Hoy en día, las proteínas que se pueden controlar con luz son una potente herramienta optogenética ampliamente utilizada en la investigación para activar y desactivar específicamente ciertas funciones en los organismos vivos.
Una familia de estas proteínas sensibles a la luz, denominadas genéricamente canalrodopsinas, han sido el principal motor para el desarrollo de la optogenética: cuando se exponen a la luz, estas proteínas abren un poro en la membrana celular a través del cual pueden fluir iones; así es como se pueden activar las células nerviosas.
Un equipo del Centro de Diagnóstico de Proteínas (PRODI) de la Ruhr-Universität Bochum ha utilizado la espectroscopia para descubrir un mecanismo funcional universal de canalrhodopsinas que determina su eficiencia como canal y, por lo tanto, como herramienta optogenética.

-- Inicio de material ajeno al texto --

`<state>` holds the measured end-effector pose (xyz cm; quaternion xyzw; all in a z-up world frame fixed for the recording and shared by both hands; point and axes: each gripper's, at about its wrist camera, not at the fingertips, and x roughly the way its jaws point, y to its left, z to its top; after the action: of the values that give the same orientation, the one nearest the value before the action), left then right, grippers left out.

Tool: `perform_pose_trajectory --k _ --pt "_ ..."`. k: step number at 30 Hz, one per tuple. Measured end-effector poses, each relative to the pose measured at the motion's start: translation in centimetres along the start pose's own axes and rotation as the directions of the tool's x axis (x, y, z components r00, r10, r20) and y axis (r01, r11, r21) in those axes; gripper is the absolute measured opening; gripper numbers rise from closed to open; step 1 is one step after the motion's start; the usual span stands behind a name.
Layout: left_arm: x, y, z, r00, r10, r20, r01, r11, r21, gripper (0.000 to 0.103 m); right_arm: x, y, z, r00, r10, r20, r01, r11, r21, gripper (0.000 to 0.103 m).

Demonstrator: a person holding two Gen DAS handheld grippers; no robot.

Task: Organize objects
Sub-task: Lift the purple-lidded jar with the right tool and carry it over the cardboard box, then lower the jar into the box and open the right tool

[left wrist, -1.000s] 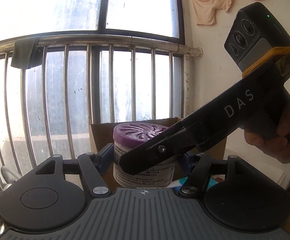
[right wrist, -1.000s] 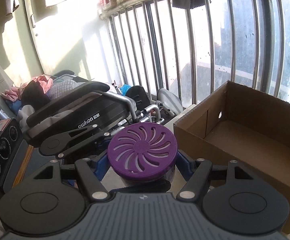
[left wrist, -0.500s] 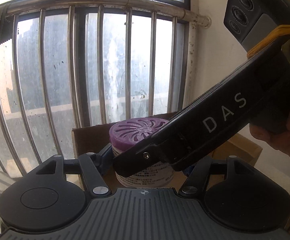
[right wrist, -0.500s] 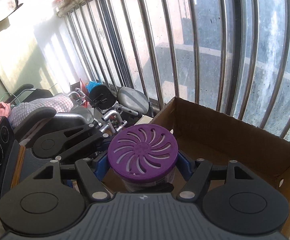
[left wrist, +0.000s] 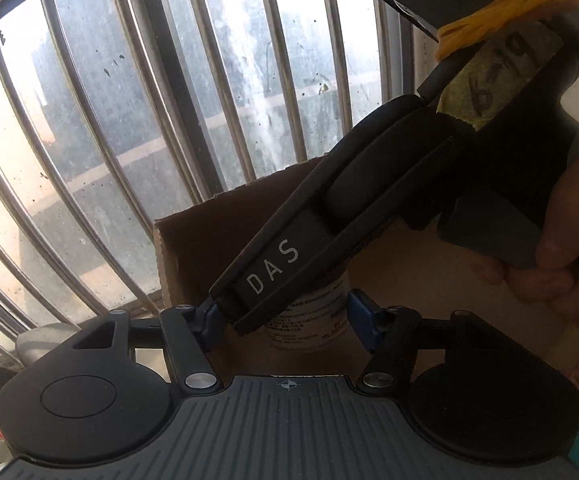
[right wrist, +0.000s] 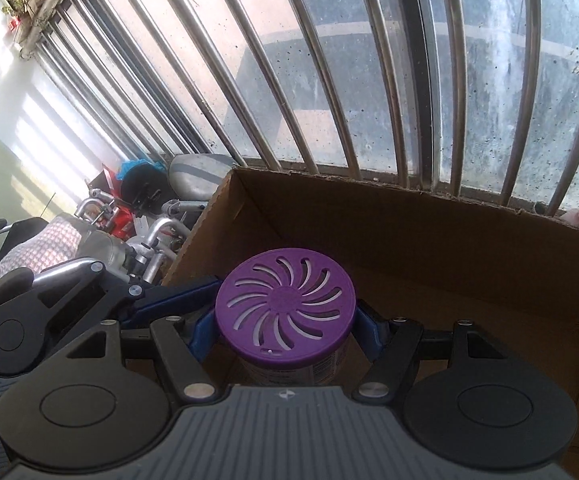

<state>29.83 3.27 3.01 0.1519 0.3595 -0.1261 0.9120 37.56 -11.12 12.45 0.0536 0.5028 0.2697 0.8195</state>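
Together, we hold the round white canister with the purple vented lid (right wrist: 285, 312) between both pairs of tongs. Our right gripper (right wrist: 285, 330) presses its blue pads against the canister just under the lid, clamped on it from either side. Our left gripper (left wrist: 285, 320) flanks the canister's printed body (left wrist: 313, 320), but the right tool's black body crosses in front, so we cannot tell whether those pads actually press.

To do this step well, we judge we should lower the canister straight down until its base rests on the floor of the brown cardboard box (right wrist: 429, 236), then part the tongs evenly so it stays upright.

The canister stands upright over the box's near left corner, its lid slotted in a swirl, its label in small print. Beyond the box, steel window bars (right wrist: 329, 80) run across.
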Motion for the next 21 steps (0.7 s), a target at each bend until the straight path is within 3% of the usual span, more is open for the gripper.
perform_pose_trajectory --k 12,15,21 --pt "1.7 -0.2 -0.3 0.992 0.044 -0.116 -0.038 0.998 0.048 0.057 4.0 -2.4 0.1 0.997 0.043 -0.065 -0.037 0.994 0.101 0.074" --pt "1.5 -0.3 -0.7 0.991 0.051 -0.121 -0.044 0.997 0.062 0.057 4.2 -2.9 -0.1 0.994 0.061 -0.087 -0.049 0.990 0.129 0.082" --pt "0.9 -0.1 -1.3 0.989 0.048 -0.142 -0.040 0.998 0.056 0.057 2.6 -4.2 -0.6 0.993 0.106 -0.043 -0.096 0.979 0.180 0.082"
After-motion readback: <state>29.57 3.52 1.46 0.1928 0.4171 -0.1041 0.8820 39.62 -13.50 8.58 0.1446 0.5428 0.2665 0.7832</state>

Los hallazgos, publicados recientemente en la revista Communications Biology, abren por tanto un nuevo camino para la adaptación de herramientas optogenéticas más eficientes en el futuro.
Proteínas activadas por la luz para mejorar las herramientas optogenéticas
La optogenética es un campo de investigación relativamente nuevo y de rápido crecimiento que implementa células eucarióticas modificadas genéticamente para provocar efectos fisiológicos desencadenados por la luz visible o ultravioleta. Los avances recientes demuestran el enorme potencial de la optogenética en diversas aplicaciones médicas, hablándose incluso del desarrollo de nuevos tratamientos que permitan curar la ceguera.

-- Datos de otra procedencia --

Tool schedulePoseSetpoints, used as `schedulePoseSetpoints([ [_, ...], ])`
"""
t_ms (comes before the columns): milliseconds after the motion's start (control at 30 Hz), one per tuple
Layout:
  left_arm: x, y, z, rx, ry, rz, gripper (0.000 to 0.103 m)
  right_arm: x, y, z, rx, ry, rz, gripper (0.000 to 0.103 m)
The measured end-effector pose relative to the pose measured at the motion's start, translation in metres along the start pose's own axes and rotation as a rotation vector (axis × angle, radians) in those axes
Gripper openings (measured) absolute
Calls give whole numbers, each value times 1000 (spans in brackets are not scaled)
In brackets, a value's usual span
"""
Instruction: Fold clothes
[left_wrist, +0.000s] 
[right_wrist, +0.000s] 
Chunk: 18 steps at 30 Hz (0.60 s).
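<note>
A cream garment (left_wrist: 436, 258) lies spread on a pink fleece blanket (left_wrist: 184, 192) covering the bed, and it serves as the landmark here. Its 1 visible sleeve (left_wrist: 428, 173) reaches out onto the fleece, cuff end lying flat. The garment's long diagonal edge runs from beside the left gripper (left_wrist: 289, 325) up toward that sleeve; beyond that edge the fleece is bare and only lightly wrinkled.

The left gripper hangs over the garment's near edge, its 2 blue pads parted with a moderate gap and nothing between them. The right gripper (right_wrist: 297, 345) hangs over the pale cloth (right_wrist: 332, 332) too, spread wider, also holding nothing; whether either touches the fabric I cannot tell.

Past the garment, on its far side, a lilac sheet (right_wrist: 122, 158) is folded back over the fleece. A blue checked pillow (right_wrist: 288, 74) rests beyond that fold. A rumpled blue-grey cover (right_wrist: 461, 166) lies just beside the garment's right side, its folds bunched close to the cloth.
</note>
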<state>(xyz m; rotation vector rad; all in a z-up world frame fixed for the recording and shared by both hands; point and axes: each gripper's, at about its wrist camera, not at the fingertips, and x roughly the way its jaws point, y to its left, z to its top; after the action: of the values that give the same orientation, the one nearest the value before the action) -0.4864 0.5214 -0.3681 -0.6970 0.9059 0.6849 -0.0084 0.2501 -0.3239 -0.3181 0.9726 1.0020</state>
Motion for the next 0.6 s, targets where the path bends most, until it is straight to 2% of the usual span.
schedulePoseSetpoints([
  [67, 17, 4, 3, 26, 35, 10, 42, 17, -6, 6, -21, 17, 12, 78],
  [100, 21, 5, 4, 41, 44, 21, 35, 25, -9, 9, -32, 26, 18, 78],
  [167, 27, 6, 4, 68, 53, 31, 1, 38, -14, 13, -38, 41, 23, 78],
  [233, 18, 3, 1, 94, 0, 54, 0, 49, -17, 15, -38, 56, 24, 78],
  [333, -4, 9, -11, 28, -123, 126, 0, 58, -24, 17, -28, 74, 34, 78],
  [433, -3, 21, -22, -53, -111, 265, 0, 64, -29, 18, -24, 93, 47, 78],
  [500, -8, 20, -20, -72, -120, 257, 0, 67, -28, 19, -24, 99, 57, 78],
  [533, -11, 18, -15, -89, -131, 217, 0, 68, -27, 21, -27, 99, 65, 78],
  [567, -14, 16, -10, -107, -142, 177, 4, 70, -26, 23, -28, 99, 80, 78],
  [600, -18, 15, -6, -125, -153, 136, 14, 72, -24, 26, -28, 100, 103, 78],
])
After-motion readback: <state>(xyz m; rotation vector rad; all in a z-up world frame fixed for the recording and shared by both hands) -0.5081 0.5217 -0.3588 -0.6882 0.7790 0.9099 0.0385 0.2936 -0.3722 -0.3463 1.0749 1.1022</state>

El descubrimiento inicial de canalrhodopsinas (ChR), así como su identificación como canales iónicos activados por la luz, representan el inicio de la optogenética. Desde entonces, numerosos parientes naturales y diseñados de estos canales se han utilizado como instrumentos fotobiológicos para controlar células activables por voltaje como las neuronas.
«La introducción de proteínas sensibles a la luz en los organismos para el control dirigido de ciertas funciones desde el exterior ofrece un enorme potencial para la investigación neurocientífica y su aplicación terapéutica», describre Klaus Gerwert, quién lideró la investigación. «Desafortunadamente, las propiedades de estas proteínas naturales, por ejemplo en las algas verdes, no siempre son óptimas para la aplicación optogenética relevante».
Por esta razón, las propiedades de las proteínas deben adaptarse cambiando sus secuencias genéticas. Actualmente, esto se hace en base a ensayo y error. «Para optimizar específicamente las proteínas para sus aplicaciones potenciales, es necesario un profundo conocimiento de las reacciones moleculares y la conducción iónica resultante», señala Klaus Gerwert.
En el estudio actual, los investigadores utilizaron espectroscopia infrarroja de transformación de Fourier y simulaciones biomoleculares resueltas en el tiempo para explorar una rodopsina de canal diferente, llamada rodopsina-1 de canal aniónica. «Este canal apenas tiene pérdida de eficiencia después de una exposición prolongada y tampoco tiene una segunda vía paralela de cambio estructural», explica el Dr. Max-Aylmer Dreier, primer autor del estudio.
Utilizando estos métodos, Klaus Gerwert y su equipo descubrieron recientemente el mecanismo que hace que la proteína channelrhodopsina 2, que se utiliza ampliamente en la optogenética, pierda su eficiencia con el tiempo. Anteriormente, los investigadores habían asumido que la excitación de la luz estimulaba un cambio estructural específico en la proteína. Sin embargo, el grupo encontró que la exposición a la luz induce dos cambios estructurales diferentes: uno es la apertura deseada del canal, que es útil para la optogenética. El segundo proporciona solo una corriente iónica débil, pero gana la ventaja con una exposición más larga y suprime la apertura del canal, un inconveniente para la optogenética.
«Así hemos demostrado que dividirse en dos vías paralelas conduce a canales ineficientes. En canales eficientes no parece haber una segunda vía paralela», concluye Klaus Gerwert.
Los investigadores esperan en el futuro, utilizar la información sobre los mecanismos moleculares subyacentes de la eficiencia del canal para bloquear la segunda vía ineficiente mediante el diseño de proteínas específicas y, por lo tanto, diseñar herramientas optogenéticas mejoradas.